L'EIIL oblige les commerçants à utiliser cette monnaie principalement « pour en tirer autant de liquidités financières que possible après que beaucoup de ses sources de financement, tant externes que provenant du commerce illicite, ont été coupées », a-t-il précisé.

Ce faisant, le groupe « cherche en fait à appauvrir les zones sous son contrôle, car l'or et les autres métaux utilisés pour la fabrication de cette monnaie ont été obtenus par le pillage de [...] banques privées et publiques qui détenaient une grande quantité de lingots d'or, en plus des métaux précieux pris aux citoyens par différents moyens », a indiqué al-Assiouty à Diyaruna.

L'EIIL perd le contrôle

En imposant cette monnaie sur les transactions, l'EIIL cherche à « donner l'impression qu'il n'est pas ébranlé par les revers militaires qu'il subit en Syrie et en Irak et à envoyer un message à ses partisans [...] affirmant qu'il a toujours le contrôle en mettant en place ce qu'il avait promis, c'est-à-dire le remplacement des devises mondiales par un dinar islamique », a déclaré Sami Gheit, chercheur au Centre al-Sharq d'études régionales et stratégiques.

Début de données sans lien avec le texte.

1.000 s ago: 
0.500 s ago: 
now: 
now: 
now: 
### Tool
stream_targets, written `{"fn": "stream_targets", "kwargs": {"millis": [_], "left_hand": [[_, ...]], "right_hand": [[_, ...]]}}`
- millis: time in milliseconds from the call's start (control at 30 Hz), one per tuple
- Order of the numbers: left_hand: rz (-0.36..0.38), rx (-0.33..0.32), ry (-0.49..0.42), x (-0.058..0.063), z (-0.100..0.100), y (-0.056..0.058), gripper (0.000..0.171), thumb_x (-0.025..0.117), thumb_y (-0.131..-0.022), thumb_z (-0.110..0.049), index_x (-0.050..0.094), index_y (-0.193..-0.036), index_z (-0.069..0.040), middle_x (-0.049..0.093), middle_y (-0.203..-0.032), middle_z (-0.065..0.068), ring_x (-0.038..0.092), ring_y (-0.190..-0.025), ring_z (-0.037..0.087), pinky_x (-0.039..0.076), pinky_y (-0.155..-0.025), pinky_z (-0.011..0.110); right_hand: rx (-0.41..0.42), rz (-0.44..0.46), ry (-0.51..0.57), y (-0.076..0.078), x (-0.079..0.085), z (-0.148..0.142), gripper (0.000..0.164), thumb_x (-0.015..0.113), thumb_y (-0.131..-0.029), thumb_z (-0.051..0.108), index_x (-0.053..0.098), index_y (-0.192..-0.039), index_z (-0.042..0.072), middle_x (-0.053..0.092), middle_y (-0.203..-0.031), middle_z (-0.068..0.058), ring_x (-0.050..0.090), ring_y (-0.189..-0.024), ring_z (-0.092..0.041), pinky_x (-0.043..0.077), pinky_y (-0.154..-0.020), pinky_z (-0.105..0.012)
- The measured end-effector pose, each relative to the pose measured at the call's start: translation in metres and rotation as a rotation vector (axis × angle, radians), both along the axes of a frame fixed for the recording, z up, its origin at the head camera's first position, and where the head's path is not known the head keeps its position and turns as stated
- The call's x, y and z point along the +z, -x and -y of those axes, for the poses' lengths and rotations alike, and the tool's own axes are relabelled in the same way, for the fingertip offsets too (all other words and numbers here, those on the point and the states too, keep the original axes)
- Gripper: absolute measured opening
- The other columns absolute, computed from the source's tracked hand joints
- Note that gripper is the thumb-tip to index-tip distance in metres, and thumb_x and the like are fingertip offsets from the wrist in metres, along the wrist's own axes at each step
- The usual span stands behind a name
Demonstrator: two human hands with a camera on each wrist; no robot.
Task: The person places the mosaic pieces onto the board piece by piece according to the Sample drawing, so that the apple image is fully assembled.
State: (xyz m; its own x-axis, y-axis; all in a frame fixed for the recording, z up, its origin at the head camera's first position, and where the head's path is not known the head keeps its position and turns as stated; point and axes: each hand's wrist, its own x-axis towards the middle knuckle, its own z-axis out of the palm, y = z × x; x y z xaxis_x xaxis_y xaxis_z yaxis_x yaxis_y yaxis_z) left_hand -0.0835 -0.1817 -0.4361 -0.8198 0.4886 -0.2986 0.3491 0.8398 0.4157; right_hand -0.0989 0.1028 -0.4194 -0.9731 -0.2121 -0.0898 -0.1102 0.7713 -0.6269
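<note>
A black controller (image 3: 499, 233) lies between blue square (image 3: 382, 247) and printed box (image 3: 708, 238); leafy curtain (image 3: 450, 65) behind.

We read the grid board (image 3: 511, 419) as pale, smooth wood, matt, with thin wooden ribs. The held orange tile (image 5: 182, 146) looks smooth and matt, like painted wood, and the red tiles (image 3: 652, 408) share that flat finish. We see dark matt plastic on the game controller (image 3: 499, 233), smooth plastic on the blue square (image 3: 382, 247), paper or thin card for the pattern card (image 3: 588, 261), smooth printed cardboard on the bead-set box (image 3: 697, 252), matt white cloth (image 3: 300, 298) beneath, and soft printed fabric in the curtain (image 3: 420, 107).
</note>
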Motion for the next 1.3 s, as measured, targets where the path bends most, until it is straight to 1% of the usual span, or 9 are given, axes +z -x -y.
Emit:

Bien que l'EIIL eut annoncé qu'il comptait frapper sa propre monnaie il y a plus d'un an, le groupe n'avait pas pris les mesures nécessaires pour le faire jusqu'à il y a peu, après avoir perdu de vastes zones qui étaient sous son contrôle, a indiqué Gheit à Diyaruna.

Une autre raison à la mise en place de cette devise pour l'EIIL à ce moment, a-t-il expliqué, est d'obtenir de l'argent liquide pour payer les salaires, qu'il a réduit de moitié il y a plusieurs mois, lorsque ses ressources financières ont commencé à décliner.

Forcer les négociants pétroliers à utiliser le dinar or maintenant « n'est qu'un prélude à ce que le groupe fera bientôt, c'est-à-dire obliger tous les citoyens à se servir de sa monnaie, ce qui rapporterait d'énormes sommes à [l'EIIL] et resserrerait son étreinte sur toutes les transactions commerciales et financières menées dans ses zones », a-t-il conclu.

Exploitation du commerce pétrolier

Le « diwan » du trésor de l'EIIL « a indiqué à tous les propriétaires de boutiques de change et de transfert d'argent qu'ils doivent se procurer des dinars or de l'EIIL pour les distribuer aux négociants pétroliers, comme cela s'est passé dans la ville de Deir Ezzor et ses zones rurales », a relaté Wael Mustafa, entrepreneur natif d'al-Raqa qui a préféré utiliser un pseudonyme par sécurité.

Il a expliqué à Diyaruna que ces commerces achètent le dinar pour 190 USD et le revendent aux négociants pétroliers pour 191 à 197 USD, profitant de leur besoin de ce dinar et de sa disponibilité limitée.

L'EIIL « a informé les négociants pétroliers qu'ils doivent acquérir le dinar auprès de bureaux de change, et leur a interdit d'en acheter directement au groupe, afin d'encourager les citoyens à en acheter, créant une source supplémentaire de profit », a-t-il indiqué.